- Work order
What you write must be the lines from the one holding "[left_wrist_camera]" through the final line of the records below, reproduced exactly, minus the pictures.

===============

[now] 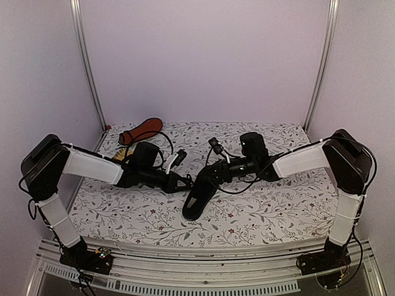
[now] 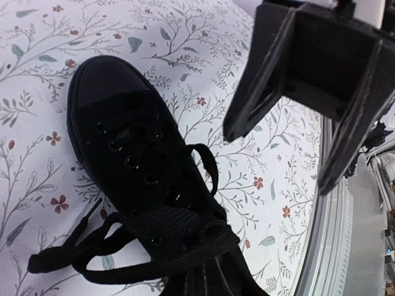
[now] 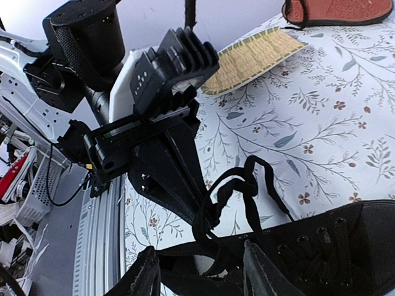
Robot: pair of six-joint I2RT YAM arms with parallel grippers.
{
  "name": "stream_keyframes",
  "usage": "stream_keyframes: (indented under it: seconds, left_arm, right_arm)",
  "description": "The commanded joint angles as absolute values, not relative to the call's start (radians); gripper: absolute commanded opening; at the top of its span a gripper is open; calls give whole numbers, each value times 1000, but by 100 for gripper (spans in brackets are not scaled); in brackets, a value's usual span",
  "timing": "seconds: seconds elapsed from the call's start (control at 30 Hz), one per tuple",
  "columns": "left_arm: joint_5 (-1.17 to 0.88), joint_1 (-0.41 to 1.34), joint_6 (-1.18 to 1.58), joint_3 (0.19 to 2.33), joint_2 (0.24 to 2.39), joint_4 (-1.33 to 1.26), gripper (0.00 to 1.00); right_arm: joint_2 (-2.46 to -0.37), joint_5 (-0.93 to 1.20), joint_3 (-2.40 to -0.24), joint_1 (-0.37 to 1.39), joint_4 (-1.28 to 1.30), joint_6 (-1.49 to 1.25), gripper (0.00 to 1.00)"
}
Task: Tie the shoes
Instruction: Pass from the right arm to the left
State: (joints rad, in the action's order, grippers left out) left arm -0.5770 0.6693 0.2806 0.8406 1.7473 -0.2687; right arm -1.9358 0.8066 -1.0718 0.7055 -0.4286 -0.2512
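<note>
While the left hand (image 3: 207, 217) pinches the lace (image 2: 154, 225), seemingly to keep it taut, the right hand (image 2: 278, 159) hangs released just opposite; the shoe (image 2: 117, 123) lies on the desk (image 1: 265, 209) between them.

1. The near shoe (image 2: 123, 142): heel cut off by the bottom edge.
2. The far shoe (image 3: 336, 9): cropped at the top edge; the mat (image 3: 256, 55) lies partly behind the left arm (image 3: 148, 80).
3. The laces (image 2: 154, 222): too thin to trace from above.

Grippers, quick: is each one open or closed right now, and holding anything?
Left gripper: closed, pinching a black lace.
Right gripper: open, holding nothing.
</note>
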Motion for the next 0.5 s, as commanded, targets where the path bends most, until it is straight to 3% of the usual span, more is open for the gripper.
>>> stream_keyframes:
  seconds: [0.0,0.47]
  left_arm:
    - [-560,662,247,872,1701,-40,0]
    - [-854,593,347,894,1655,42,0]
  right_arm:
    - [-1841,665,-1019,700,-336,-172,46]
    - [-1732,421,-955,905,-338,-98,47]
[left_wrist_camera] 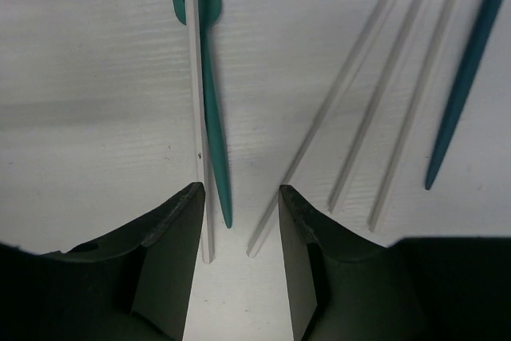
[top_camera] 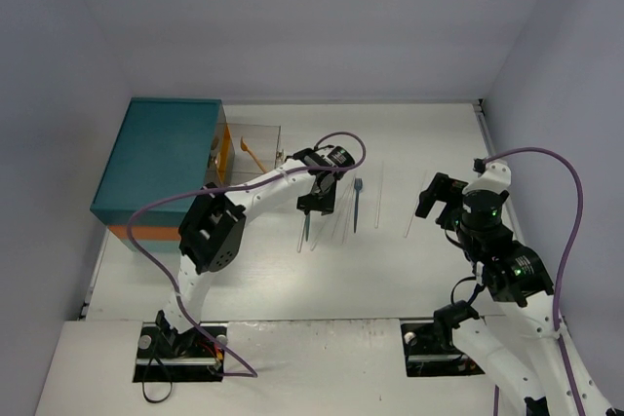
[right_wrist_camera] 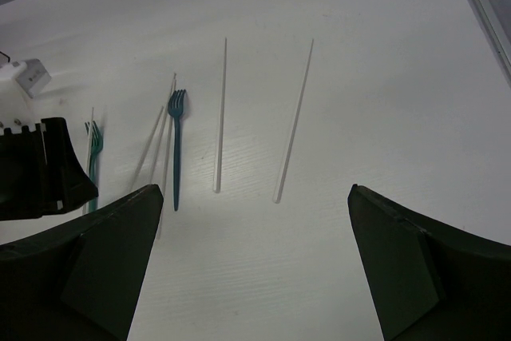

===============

- Answer for the task
[left_wrist_camera] 
[top_camera] 
[right_wrist_camera] 

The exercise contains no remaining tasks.